Trump to Meet With Democrats, GOP Thursday for Budget Talks

(Bloomberg) -- House Minority Leader Nancy Pelosi and Senate Minority Leader Charles Schumer said they’ve agreed to meet on Thursday with President Donald Trump and Republican Congressional leaders to discuss a year-end spending deal as a possible government shutdown looms as early as Saturday.

The Oval Office sit-down will come after Pelosi of California and Schumer of New York pulled out of a planned meeting on Nov. 28 after Trump tweeted, "I don’t see a deal!" Trump said that because Democrats skipped that meeting, they would be blamed for any government shutdown. Pelosi said on Twitter that Trump "now knows that his verbal abuse will no longer be tolerated."

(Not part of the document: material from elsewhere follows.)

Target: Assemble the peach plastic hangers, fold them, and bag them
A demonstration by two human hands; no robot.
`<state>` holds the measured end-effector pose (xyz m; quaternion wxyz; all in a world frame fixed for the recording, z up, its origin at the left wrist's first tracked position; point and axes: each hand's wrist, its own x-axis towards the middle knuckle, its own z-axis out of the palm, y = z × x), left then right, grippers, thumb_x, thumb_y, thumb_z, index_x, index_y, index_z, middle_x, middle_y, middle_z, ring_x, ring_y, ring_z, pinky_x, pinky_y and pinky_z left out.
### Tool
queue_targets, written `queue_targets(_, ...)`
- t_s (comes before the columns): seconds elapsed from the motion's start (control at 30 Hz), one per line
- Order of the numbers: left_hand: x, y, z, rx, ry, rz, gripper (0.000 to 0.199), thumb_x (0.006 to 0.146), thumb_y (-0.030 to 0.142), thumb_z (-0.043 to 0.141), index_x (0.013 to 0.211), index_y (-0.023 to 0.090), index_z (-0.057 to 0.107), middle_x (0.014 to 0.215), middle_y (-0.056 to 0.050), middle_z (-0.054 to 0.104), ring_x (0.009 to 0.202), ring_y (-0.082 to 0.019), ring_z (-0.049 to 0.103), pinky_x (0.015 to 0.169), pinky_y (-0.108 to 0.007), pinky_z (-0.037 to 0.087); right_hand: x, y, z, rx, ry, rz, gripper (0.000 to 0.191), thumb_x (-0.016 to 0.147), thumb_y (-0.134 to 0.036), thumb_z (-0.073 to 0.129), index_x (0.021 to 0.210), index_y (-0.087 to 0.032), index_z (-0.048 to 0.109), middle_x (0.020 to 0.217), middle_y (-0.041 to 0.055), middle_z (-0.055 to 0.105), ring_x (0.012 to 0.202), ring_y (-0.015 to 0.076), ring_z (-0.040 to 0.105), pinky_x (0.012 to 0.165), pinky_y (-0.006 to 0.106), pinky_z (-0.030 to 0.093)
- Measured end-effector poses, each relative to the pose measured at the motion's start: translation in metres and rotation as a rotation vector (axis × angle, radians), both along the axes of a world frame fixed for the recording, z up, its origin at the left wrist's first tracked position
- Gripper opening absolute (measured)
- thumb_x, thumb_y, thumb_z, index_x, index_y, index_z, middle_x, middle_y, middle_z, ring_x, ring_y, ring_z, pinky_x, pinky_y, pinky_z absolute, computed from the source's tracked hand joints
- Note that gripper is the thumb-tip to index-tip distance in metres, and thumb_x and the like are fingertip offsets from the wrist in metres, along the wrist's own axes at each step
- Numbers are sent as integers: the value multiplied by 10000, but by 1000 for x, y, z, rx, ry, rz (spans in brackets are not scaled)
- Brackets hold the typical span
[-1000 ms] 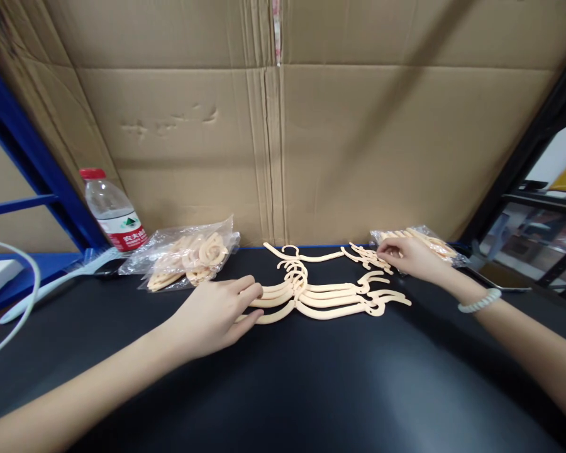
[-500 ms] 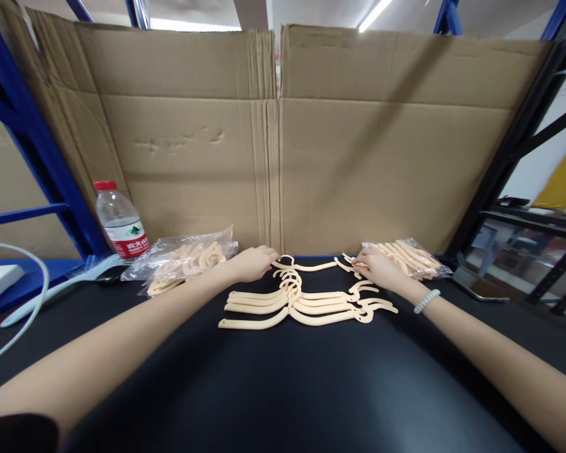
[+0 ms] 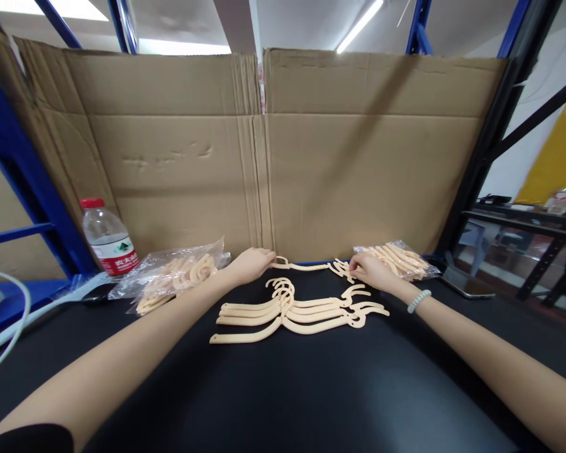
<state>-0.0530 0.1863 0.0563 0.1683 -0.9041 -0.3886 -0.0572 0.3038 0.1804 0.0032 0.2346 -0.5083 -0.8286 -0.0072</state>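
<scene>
At the back of the black table lies a beige clothes hanger (image 3: pixel 309 267), with my left hand (image 3: pixel 251 264) closed over its left arm and hiding that end. My right hand (image 3: pixel 370 269) has its fingers bent together at a small pile of beige hook-shaped pieces (image 3: pixel 340 269), beside the hanger's right end. What its fingertips hold is hidden. In front of both hands, several beige hangers (image 3: pixel 316 326) lie overlapped in a row, hooks toward the back. Loose curved pieces (image 3: pixel 368 308) rest on their right ends.
Clear bags of beige parts lie at left (image 3: pixel 177 280) and right (image 3: pixel 396 259). A red-capped water bottle (image 3: pixel 110 242) stands at far left near a white cable (image 3: pixel 26 302). A phone (image 3: pixel 466 283) is at right. A cardboard wall (image 3: pixel 183 170) rises behind the table.
The view has tilted up and shifted slightly right. The back hanger now lies farther from the row of hangers, near the table's back edge. My right fingers have drawn closer together at the small pieces.
</scene>
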Motion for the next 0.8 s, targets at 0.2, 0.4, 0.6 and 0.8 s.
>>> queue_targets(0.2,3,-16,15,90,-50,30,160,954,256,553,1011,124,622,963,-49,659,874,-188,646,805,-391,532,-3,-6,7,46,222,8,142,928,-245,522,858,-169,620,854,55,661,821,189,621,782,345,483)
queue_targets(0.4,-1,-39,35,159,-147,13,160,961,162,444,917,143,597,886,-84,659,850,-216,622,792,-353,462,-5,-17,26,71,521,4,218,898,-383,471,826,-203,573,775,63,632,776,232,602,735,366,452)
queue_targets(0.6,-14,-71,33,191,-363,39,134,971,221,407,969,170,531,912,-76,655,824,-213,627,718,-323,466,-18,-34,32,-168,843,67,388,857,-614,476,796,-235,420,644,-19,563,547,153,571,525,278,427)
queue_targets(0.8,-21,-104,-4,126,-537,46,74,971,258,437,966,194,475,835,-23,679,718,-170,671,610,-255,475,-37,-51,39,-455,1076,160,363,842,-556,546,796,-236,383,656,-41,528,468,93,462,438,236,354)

Pelosi and Schumer said in a joint statement Monday, "We hope the president will go into this meeting with an open mind, rather than deciding that an agreement can’t be reached beforehand."

The group is set to discuss a potential deal to raise defense and non-defense budget caps. Also on the agenda would be other year-end matters, including protection from deportation for undocumented immigrants brought to the U.S. as children, hurricane disaster aid and an extension of the expired Children’s Health Insurance Program.

House Speaker Paul Ryan of Wisconsin and Senate Majority Leader Mitch McConnell of Kentucky will also attend the negotiating session and had urged their Democratic counterparts to reschedule it.

A partial government shutdown looms after Friday unless Congress passes a two-week spending bill that House Republicans introduced over the weekend. Democrats haven’t said how they will vote, but a Democratic aide said their vote would depend on wider budget talks making progress. Democrats have leverage because a bill needs 60 votes in the Senate to pass.

Because a two-year budget deal is expiring, the defense spending cap is due to drop in 2018 to $549 billion from this year’s $551 billion, while non-defense spending is to fall to $516 billion from $519 billion. Some Republicans want a large boost in the defense cap, and Democrats are demanding an equal increase in non-defense spending.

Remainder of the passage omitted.